**DIRECTIONS FOR THIS TASK**
Copy each line of the listing that includes "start".
■ ■ ■ ■
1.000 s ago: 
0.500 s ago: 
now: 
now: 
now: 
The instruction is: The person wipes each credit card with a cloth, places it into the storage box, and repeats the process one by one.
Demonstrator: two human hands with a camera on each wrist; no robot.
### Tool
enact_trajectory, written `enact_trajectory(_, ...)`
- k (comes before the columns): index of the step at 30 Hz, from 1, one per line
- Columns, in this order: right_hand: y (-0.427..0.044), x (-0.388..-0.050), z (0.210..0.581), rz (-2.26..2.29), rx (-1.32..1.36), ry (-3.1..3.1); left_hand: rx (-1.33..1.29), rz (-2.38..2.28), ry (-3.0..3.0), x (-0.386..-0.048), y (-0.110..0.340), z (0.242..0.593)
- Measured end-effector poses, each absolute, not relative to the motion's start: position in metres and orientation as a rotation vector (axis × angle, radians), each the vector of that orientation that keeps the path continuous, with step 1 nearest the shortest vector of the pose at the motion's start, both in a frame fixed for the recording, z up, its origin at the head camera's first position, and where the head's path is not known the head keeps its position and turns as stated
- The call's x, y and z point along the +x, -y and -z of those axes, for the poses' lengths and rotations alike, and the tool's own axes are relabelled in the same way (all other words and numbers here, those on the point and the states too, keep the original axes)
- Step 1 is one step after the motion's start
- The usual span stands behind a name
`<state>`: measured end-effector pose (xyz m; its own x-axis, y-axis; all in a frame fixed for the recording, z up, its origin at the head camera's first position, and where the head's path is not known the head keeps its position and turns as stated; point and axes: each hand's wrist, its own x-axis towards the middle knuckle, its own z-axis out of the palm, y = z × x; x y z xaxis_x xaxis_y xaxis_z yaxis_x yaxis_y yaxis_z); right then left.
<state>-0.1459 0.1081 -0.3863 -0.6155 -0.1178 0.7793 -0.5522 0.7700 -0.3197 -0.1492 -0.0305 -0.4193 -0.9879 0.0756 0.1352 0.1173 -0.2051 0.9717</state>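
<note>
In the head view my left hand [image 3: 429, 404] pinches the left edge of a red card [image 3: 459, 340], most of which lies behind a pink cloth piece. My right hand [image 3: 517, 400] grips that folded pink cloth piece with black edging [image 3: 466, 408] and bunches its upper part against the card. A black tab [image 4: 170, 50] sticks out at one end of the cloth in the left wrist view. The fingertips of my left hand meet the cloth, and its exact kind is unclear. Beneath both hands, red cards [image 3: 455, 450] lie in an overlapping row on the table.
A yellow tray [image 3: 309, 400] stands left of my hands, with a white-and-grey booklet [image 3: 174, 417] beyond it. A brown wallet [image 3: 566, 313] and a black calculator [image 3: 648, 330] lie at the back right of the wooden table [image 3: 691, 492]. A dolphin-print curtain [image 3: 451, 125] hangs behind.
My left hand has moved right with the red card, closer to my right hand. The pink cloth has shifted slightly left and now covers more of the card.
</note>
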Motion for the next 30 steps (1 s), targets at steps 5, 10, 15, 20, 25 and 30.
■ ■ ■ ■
**RESPONSE FOR THIS EXERCISE**
- Measured end-effector poses, each absolute, not relative to the motion's start: position in metres and orientation as a rotation vector (axis × angle, radians), each the vector of that orientation that keeps the path continuous, with step 1 nearest the shortest vector of the pose at the motion's start, both in a frame fixed for the recording, z up, its origin at the head camera's first position, and where the head's path is not known the head keeps its position and turns as stated
- Step 1 is one step after the motion's start

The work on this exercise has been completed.